El segundo libro que me ha parecido relevante por varios motivos es el de Jamie Goode y Sam Harrop MW: Authentic Wine. Toward Natural and Sustainable Winemaking. Sus dos autores son gente de prestigio en el mundo anglosajón. Jamie Goode hace, con un éxito tremendo, algo parecido a lo mío (aunque mi impacto sea a muy pequeña escala...): anima un blog de resonancia mundial llamado Wine Anorak. Sam Harrop no solo tiene ese codiciado título de Master of Wine (MW). Es, sobre todo, un hombre que hace vino y que conoce como pocos todos sus secretos, en la Vieja Europa y en los Nuevos Mundos. No es hombre solo de teoría enológica: fundó, junto con los Lubbe, Tom y Nathalie, una bodega, Matassa, en Calce, que hace vinos muy interesantes y que representa bien aquello que quiero defender en este libro. Qué pena que no puedan entrar en la segunda parte del libro porque están al pie de las Corbières, en la llanura del LanguedocRosellón... ¡francés! El primer libro citado ha proporcionado, sin duda, un modelo para mi segunda parte; mientras que la primera debe no poco al segundo libro. A cada cual, pues, lo suyo.

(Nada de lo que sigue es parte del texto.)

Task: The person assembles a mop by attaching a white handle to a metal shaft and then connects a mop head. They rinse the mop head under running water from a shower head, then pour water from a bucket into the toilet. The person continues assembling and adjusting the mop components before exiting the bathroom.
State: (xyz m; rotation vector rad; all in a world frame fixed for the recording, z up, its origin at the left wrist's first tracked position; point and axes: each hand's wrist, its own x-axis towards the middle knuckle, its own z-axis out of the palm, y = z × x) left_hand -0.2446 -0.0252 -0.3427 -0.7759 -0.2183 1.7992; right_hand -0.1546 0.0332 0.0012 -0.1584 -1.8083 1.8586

Quiero terminar esta introducción con una afirmación: lo he pasado en grande escribiendo el libro, ha sido un período intenso y agradecido de esta reencarnación, conociendo, viajando, charlando, viendo, probando, bebiendo, comiendo, reconociendo, recordando... Me gustaría pensar que he sido capaz de transmitir a estas páginas una mínima porción de los buenos ratos que he pasado mientras trabajaba en ellas. Si es así, amigo lector, puede que no consideres que has perdido del todo tu tiempo. Como siempre, tú tienes, ahora, la palabra: ¿nos reencontramos al final y echamos cuentas?